_Task_. Nothing but the lines below from the one holding "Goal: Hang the" up to and including the one holding "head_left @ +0" should be copied, exactly and without pictures.

_Records for the task_.
================
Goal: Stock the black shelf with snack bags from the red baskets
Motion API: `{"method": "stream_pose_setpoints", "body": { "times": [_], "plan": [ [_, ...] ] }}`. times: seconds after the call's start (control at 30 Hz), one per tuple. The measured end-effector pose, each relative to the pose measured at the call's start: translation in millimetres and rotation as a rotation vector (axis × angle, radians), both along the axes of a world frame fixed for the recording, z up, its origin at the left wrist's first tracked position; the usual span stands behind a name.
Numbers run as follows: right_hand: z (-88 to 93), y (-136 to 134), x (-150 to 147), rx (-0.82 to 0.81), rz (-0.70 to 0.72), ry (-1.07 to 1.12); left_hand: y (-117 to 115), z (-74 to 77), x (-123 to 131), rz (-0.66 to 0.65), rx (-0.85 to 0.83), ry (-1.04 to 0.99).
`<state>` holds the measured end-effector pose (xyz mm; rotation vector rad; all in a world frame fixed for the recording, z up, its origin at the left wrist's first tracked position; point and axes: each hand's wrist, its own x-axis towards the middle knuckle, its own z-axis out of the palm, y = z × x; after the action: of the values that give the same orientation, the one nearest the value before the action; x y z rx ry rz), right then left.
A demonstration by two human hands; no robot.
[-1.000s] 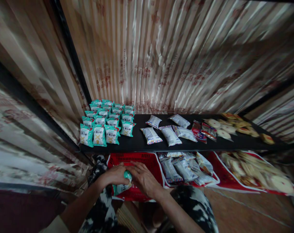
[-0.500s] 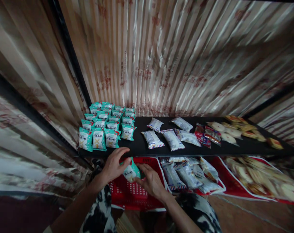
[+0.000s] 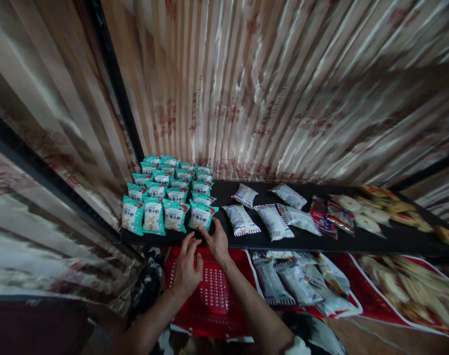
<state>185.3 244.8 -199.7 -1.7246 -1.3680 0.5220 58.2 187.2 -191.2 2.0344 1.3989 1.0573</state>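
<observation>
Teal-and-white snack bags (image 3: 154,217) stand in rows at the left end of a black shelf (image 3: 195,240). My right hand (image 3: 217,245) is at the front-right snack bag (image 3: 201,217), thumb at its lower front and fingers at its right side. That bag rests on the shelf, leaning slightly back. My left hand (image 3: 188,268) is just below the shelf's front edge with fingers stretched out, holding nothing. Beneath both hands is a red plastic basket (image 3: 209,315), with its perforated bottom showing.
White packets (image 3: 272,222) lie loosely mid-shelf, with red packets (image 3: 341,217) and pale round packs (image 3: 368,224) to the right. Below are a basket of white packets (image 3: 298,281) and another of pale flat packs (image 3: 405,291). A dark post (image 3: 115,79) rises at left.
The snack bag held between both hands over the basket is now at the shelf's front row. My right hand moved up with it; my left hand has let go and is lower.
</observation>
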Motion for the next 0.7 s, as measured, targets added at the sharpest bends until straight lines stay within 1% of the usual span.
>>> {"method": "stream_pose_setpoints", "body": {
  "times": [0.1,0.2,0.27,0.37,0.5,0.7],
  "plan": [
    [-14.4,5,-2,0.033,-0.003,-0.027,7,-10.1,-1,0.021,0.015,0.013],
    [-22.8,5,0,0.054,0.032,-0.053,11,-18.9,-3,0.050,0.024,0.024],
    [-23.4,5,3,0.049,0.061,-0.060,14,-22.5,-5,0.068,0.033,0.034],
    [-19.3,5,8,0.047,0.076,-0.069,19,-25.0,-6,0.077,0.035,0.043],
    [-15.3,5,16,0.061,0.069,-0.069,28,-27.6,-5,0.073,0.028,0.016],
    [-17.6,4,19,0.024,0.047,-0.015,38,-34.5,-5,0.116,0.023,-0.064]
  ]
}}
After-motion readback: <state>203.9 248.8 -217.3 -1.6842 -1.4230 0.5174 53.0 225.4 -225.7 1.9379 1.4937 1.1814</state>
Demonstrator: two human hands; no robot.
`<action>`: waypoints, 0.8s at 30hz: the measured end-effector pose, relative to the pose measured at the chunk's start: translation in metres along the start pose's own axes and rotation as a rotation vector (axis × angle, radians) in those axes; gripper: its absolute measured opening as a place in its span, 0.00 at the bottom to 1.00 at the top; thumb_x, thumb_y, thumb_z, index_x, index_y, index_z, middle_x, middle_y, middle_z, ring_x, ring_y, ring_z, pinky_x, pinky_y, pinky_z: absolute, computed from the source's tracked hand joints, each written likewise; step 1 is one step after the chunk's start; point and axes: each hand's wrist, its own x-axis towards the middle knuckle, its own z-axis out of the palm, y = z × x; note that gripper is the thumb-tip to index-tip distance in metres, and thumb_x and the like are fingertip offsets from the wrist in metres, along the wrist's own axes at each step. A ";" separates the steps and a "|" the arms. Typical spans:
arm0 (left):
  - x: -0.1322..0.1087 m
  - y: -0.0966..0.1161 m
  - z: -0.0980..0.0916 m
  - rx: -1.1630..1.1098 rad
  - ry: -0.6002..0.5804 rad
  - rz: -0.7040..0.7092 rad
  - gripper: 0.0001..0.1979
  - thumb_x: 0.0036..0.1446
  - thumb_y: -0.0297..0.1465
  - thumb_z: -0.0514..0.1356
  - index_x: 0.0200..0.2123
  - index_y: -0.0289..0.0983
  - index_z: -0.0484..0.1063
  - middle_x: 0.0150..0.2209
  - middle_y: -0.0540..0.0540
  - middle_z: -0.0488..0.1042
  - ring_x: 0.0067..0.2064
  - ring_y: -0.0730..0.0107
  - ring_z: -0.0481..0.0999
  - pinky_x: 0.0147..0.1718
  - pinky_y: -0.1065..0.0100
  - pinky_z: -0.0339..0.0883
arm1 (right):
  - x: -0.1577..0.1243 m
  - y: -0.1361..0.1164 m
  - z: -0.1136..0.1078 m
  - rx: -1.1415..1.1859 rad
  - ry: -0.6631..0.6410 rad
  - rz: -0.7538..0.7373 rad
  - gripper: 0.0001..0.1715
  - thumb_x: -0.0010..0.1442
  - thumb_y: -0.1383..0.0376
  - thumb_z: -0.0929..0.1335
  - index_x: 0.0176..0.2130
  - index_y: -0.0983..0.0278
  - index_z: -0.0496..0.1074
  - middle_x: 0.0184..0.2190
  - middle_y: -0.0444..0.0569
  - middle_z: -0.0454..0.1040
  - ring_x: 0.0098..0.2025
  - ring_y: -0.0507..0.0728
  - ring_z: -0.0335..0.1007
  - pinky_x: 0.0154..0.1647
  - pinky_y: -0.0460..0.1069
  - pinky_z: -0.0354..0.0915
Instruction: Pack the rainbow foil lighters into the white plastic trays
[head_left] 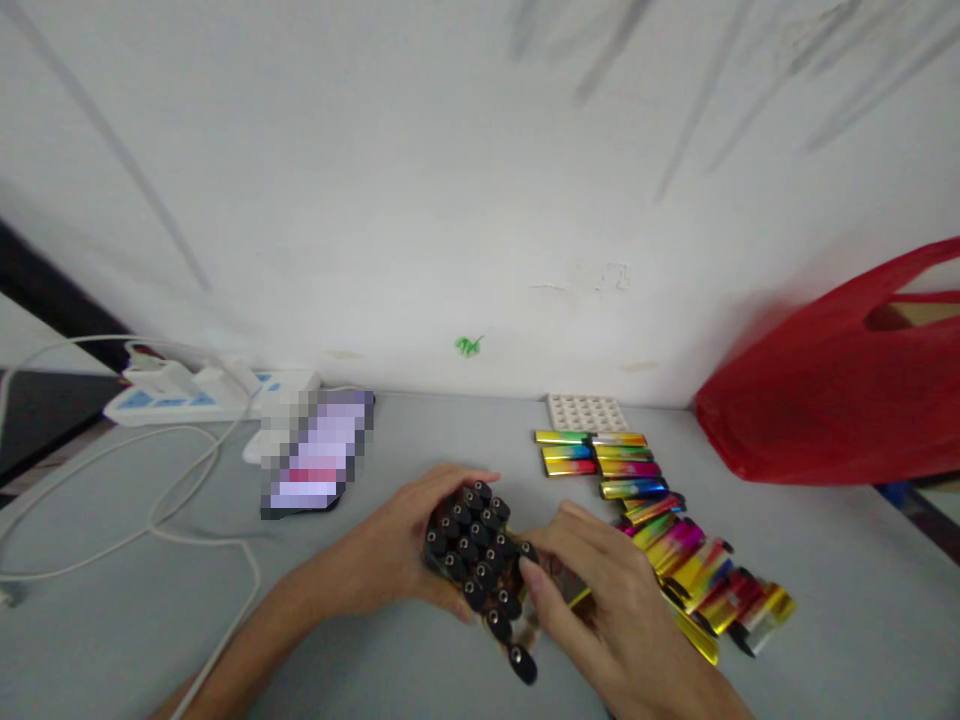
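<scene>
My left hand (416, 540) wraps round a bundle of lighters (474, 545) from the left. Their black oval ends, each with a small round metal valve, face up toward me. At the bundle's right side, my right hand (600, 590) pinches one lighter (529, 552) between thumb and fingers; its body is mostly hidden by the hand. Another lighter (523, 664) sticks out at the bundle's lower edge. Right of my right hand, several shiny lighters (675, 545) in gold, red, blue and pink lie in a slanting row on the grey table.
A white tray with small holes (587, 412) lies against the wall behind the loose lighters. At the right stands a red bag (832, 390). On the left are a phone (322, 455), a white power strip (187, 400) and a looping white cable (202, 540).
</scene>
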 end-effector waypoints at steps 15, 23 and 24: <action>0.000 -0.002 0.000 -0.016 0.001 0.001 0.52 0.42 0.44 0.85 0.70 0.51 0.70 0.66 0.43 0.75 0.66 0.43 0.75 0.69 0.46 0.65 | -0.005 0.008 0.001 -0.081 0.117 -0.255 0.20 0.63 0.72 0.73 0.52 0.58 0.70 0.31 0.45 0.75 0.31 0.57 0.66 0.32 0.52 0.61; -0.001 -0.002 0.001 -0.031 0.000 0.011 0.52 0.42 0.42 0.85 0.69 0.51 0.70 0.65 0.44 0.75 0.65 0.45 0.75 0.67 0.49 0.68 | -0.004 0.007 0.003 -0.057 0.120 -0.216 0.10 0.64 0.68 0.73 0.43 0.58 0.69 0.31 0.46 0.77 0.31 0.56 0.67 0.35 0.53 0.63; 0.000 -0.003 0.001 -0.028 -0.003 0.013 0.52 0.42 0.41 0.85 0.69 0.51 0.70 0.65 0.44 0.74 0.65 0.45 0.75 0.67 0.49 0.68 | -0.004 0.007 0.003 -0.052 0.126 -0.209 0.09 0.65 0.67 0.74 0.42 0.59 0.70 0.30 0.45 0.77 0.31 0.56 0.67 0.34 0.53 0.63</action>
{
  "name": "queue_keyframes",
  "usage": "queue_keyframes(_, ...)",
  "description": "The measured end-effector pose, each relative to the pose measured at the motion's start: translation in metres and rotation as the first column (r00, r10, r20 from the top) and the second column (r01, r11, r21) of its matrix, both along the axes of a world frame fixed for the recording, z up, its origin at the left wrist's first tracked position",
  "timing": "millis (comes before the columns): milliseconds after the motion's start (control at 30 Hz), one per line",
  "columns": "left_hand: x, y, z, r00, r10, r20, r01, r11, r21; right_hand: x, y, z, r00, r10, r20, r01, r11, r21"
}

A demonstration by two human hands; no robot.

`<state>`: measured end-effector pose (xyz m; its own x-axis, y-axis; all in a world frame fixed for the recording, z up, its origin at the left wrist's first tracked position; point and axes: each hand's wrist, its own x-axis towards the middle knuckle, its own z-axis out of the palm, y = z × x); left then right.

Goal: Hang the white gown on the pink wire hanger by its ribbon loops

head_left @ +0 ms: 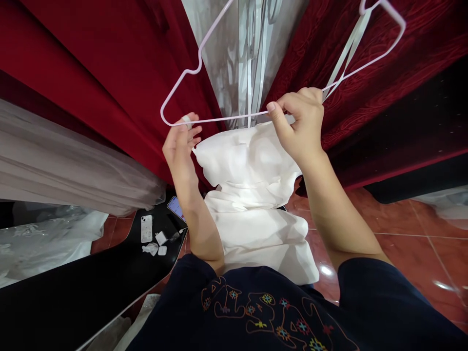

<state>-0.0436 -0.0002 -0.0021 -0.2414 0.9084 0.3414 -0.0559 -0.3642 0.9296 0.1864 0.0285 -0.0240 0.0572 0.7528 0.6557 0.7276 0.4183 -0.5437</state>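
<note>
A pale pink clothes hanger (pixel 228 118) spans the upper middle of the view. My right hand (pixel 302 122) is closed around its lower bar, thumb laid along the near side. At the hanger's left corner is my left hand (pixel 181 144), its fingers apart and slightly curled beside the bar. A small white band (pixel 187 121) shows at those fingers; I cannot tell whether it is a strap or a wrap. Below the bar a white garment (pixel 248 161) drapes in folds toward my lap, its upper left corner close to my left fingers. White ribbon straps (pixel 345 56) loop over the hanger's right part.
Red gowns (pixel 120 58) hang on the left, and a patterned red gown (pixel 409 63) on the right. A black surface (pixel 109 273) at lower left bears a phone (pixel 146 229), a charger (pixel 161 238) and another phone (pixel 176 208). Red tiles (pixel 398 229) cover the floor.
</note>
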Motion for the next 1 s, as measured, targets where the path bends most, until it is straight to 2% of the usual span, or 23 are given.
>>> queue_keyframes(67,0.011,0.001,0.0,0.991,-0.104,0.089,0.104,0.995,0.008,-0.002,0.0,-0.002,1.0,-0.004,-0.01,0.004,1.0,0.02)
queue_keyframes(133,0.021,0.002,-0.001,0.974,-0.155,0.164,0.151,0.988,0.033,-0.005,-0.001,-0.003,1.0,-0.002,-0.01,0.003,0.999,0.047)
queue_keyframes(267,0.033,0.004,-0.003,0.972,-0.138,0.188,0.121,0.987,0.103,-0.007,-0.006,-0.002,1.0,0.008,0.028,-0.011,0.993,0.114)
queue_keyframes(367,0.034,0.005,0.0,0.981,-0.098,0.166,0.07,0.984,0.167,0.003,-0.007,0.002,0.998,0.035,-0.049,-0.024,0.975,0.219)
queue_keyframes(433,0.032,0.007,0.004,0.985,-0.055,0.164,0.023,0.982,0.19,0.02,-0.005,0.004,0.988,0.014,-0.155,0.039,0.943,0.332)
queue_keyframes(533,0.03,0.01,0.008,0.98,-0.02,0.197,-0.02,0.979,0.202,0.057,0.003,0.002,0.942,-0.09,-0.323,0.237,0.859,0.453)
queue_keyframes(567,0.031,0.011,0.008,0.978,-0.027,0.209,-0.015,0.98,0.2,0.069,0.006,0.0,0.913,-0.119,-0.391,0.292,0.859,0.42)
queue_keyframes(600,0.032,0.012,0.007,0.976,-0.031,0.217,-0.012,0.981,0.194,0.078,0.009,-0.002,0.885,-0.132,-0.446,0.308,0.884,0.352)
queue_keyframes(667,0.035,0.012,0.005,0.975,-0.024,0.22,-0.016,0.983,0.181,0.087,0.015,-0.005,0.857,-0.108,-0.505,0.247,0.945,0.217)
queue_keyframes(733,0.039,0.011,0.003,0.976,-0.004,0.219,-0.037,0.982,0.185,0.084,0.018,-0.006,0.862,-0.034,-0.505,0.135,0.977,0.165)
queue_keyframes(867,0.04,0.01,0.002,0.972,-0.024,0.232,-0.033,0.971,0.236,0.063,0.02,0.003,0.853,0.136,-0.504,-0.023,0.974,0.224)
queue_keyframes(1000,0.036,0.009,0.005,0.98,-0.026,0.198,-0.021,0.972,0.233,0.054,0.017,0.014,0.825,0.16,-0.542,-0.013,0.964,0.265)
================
_The answer_.
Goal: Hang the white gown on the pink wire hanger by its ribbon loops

head_left @ +0 ms: 

This exercise requires no further work.